▸ **EXERCISE DIRECTIONS**
From the entries below, please output exactly the lines starting at the one containing "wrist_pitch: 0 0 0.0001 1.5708" and ending at the one containing "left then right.", both included.

[Records from a dataset]

******

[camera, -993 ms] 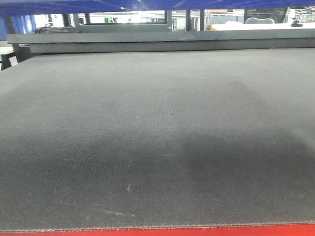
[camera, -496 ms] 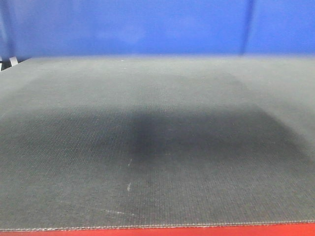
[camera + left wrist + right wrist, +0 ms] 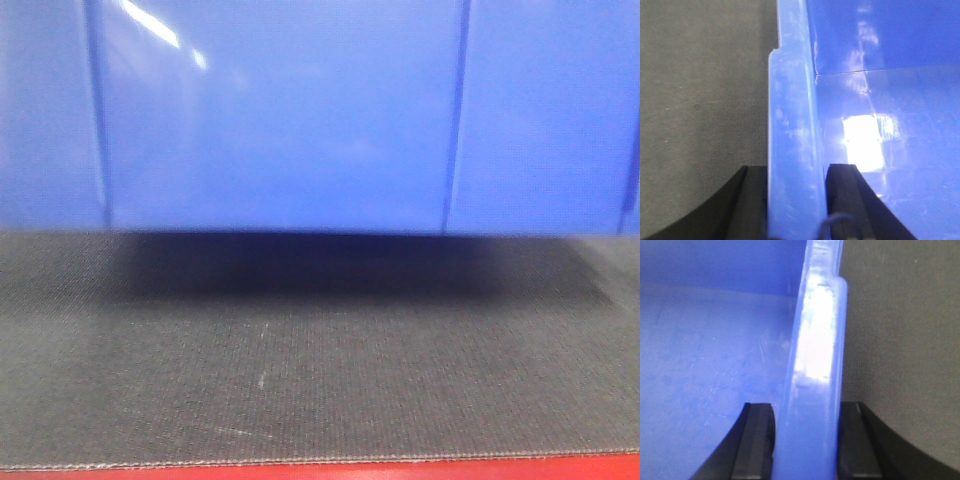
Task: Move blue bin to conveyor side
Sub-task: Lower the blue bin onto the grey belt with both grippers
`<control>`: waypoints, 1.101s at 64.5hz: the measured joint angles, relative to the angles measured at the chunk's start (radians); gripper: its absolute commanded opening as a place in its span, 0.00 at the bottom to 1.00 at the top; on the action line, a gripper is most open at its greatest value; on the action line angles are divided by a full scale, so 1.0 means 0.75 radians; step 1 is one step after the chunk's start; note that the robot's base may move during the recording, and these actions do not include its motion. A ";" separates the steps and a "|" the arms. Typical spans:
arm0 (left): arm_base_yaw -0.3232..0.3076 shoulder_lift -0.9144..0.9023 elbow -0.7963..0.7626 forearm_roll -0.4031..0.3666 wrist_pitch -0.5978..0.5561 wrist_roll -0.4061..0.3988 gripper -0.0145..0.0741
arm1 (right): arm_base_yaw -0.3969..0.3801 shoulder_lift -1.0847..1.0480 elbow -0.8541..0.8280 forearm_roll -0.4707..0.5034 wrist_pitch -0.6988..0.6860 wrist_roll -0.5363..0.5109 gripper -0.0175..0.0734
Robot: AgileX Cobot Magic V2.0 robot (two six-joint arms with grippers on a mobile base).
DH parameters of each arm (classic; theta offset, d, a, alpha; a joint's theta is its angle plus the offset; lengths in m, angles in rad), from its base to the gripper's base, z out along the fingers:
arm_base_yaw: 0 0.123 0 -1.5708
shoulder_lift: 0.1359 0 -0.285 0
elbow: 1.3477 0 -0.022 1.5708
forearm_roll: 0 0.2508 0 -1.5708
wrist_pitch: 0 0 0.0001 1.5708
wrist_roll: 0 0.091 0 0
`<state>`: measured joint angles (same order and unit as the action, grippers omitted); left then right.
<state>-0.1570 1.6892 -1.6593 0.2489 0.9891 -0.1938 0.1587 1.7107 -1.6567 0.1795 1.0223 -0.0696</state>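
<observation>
Blue bin (image 3: 300, 120) held over conveyor (image 3: 320, 370), shadow beneath suggests bottom just off belt. Left tool (image 3: 796, 200) clamped on left rim, right tool (image 3: 806, 440) clamped on opposite rim: two-sided grip likely keeps bin level. Red strip (image 3: 320, 472) along near edge.

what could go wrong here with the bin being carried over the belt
Each pincer, left and right, grips only the thick rolled rim of the large bright-blue plastic bin, so the smooth, glossy rim might slip out. The front view shows a shadow beneath the bin on the dark-grey woven conveyor belt, suggesting it hangs just above; uneven lowering could tilt it or catch an edge.
</observation>
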 measured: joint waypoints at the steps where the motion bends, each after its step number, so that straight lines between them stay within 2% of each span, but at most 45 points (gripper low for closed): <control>1: 0.000 0.008 0.000 0.000 -0.002 0.000 0.17 | 0.000 0.007 0.000 0.000 0.000 -0.003 0.12; 10: 0.000 0.070 0.000 0.002 -0.037 -0.002 0.25 | -0.002 0.046 0.000 -0.015 -0.037 -0.018 0.12; 15: 0.000 0.087 0.000 0.002 -0.044 -0.002 0.37 | -0.002 0.071 0.000 -0.015 -0.043 -0.029 0.19; 17: 0.000 0.091 0.000 0.002 -0.047 -0.002 0.44 | -0.003 0.077 0.000 -0.017 -0.046 -0.035 0.27; 18: 0.000 0.093 0.000 0.005 -0.047 -0.002 0.50 | -0.003 0.081 0.000 -0.017 -0.046 -0.042 0.35; 21: 0.000 0.093 0.000 0.005 -0.052 0.000 0.59 | -0.003 0.082 0.000 -0.011 -0.049 -0.051 0.50; 22: 0.000 0.093 0.000 0.005 -0.059 0.000 0.62 | -0.003 0.082 0.000 -0.005 -0.052 -0.055 0.58; 23: 0.000 0.093 -0.003 0.001 -0.068 0.003 0.65 | -0.003 0.082 0.000 0.001 -0.054 -0.055 0.61; 27: 0.000 0.086 -0.008 -0.001 -0.090 0.006 0.77 | 0.001 0.082 0.000 0.031 -0.079 -0.061 0.84; 32: -0.005 0.077 -0.012 -0.007 -0.092 0.008 0.86 | 0.008 0.074 -0.012 0.049 -0.104 -0.067 0.82; 49: -0.005 -0.004 -0.012 0.001 -0.001 0.011 0.85 | 0.008 0.000 -0.011 0.063 -0.100 -0.070 0.82; 54: -0.005 -0.082 -0.012 0.004 0.037 0.018 0.84 | 0.008 -0.070 -0.011 0.063 -0.094 -0.070 0.78; 58: -0.005 -0.161 -0.012 0.007 0.053 0.036 0.81 | 0.008 -0.142 -0.011 0.063 -0.094 -0.070 0.71; 61: -0.005 -0.229 -0.012 0.009 0.067 0.058 0.77 | 0.008 -0.193 -0.011 0.063 -0.091 -0.070 0.62; 67: -0.005 -0.373 0.001 0.012 0.078 0.069 0.64 | 0.008 -0.320 -0.011 0.063 -0.083 -0.070 0.39; 71: -0.005 -0.483 0.042 0.012 0.078 0.078 0.52 | 0.008 -0.401 0.008 0.063 -0.085 -0.073 0.24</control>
<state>-0.1611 1.3270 -1.6274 0.2580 1.0477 -0.1356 0.1650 1.4102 -1.6505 0.2266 0.9582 -0.1240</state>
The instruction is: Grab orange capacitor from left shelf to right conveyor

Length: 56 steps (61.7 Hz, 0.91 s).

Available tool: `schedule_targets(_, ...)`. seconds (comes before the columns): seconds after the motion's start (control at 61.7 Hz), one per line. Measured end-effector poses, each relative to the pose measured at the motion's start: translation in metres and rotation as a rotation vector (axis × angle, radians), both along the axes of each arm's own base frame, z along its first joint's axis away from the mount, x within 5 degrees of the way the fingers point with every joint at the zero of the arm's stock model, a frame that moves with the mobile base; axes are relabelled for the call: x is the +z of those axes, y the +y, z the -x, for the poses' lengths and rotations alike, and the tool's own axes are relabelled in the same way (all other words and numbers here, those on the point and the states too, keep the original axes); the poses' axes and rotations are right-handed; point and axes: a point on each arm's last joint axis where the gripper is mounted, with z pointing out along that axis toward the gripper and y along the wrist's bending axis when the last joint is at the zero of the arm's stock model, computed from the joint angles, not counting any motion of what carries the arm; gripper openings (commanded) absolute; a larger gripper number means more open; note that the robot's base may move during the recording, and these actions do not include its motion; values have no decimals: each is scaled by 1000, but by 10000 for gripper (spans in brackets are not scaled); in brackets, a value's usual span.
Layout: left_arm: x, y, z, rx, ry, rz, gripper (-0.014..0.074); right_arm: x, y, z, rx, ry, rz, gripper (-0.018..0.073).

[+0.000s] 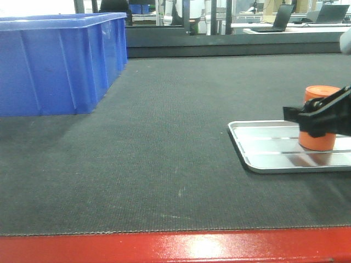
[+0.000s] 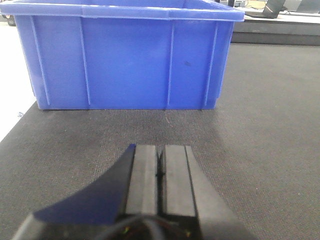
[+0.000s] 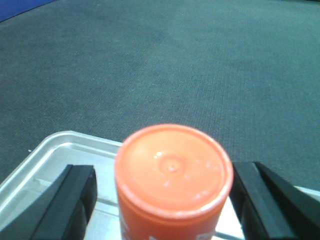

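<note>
From the front view, the orange capacitor (image 1: 318, 125) stands upright in a shallow silver tray (image 1: 258, 150) that lies on the conveyor belt (image 1: 164, 142), dark grey with its red front edge (image 1: 164, 247) nearest the camera. So the carry looks as good as done: the piece is already over on the conveyor side, though it sits in the tray and not on the bare belt. The right gripper (image 1: 323, 116) reaches in from the right edge at the cylinder's mid-height; whether it touches is hard to call from here. A blue bin (image 1: 60, 63) sits far left on the belt, well apart from the action.

Over to the left wrist view: the left gripper (image 2: 160, 175) has its jaws pressed together with nothing between them, hanging over the belt (image 2: 270, 150) and facing the blue bin (image 2: 125, 55). It plays no part right now.

Now the right wrist view, and this settles it: the capacitor (image 3: 172, 175) stands between the spread fingers (image 3: 75, 192), with a clear gap showing on each side. The right gripper (image 3: 170, 200) is wide apart and holds nothing, the silver tray (image 3: 65, 150) beneath. What's left, I'd judge, is just pulling the arm clear.
</note>
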Motion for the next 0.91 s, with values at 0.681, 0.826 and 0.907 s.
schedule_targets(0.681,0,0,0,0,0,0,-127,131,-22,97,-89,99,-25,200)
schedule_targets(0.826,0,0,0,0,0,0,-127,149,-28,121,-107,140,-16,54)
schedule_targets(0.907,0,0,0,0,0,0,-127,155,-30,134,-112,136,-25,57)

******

▸ **SOLVED PROBLEM**
wrist_pitch: 0 0 0.0001 1.5708
wrist_roll: 0 0.091 0 0
`<state>`: measured joint angles (same order and unit as the action, grippers omitted); left then right.

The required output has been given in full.